Karanlıklar dağılmaya, ağarmaya ve kuduran denizin kıyıları döven köpüklü dalgaları, buğular çıkararak soluyan bir geyiğin dudakları gibi, belirmeye başlamıştı. Deniz soluk veriyordu. Kara ile denizin çarpıştığı yerlerde soğuk bir sis, çevrintili bir çise yükseliyordu yukarı doğru. Dalgalar inatla, gümbür gümbür dövüyordu kıyıları. Bu inatçı dalgalar, birbiri ardınca ve olanca güçleriyle karaya saldırıyor, yıkanmış soğuk ve sert kum setlerini aşıyor, çakıllardan oluşan kaygan, kara yığıntıları geçiyor, ah çeker gibi hızla nefes veriyor ve sonra çekiliyorlardı. Çekilirken, yitip gidecek baygın köpükler ve çürümüş yosun kokusu kalıyordu arkalarında. Dalgalar, ara sıra, bahar yelinin parçalayıp sürüklediği buz parçalarını da vuruyorlardı kıyıya. Kumsala çarpan buzlar paramparça oluyor, güçsüz, çaresiz, serpilip kalıyorlardı. Az sonra başka dalgalar geliyor, onları tekrar çekip alıyordu denizin kucağına.
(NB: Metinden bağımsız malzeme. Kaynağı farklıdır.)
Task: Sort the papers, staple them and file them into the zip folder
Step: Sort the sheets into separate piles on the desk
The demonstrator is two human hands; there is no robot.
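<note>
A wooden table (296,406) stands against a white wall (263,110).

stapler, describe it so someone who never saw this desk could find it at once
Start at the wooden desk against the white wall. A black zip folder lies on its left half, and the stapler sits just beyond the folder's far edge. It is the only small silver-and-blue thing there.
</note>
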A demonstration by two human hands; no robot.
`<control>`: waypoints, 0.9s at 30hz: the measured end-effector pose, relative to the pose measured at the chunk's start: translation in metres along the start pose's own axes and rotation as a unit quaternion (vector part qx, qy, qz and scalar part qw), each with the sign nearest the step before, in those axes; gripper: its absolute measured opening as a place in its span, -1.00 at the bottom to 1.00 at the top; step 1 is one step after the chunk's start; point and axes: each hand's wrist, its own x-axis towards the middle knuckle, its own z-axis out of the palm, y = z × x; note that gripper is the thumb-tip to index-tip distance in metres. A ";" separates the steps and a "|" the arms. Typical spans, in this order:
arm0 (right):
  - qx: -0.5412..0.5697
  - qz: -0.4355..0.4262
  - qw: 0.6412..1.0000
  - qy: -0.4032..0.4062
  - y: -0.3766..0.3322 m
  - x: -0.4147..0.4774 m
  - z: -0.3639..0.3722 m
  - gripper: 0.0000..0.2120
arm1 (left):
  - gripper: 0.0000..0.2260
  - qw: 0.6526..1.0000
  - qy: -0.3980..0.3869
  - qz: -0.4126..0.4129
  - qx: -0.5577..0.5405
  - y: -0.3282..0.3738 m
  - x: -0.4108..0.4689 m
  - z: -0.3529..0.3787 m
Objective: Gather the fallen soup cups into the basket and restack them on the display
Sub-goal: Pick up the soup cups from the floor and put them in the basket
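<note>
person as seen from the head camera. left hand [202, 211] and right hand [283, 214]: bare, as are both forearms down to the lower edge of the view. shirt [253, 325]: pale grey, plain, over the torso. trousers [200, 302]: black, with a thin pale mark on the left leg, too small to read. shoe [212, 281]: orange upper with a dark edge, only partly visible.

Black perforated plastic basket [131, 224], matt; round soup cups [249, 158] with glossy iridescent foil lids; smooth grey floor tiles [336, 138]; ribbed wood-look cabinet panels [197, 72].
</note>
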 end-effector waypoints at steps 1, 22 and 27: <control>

Karanlıklar dağıldı. Şimdi aydınlık, sabahın loşluğunu boğuyordu. Yavaş yavaş karanın engebeleri ortaya çıkıyor, deniz aydınlanıyordu. Gece rüzgârıyla hareketlenen dalgalar, sıra sıra koşuşan büyük yeleleriyle hâlâ dövüyordu kıyıları. Ama, enginlerde, uzaklarda deniz yatışmış, durgunlaşmıştı. Oralarda ağır ağır çalkantıların kurşun renkli yansıları görünüyordu. Deniz üzerinde süzülen bulutlar şimdi kıyılardaki yükseltilere doğru kayarak ondan uzaklaşıyorlardı.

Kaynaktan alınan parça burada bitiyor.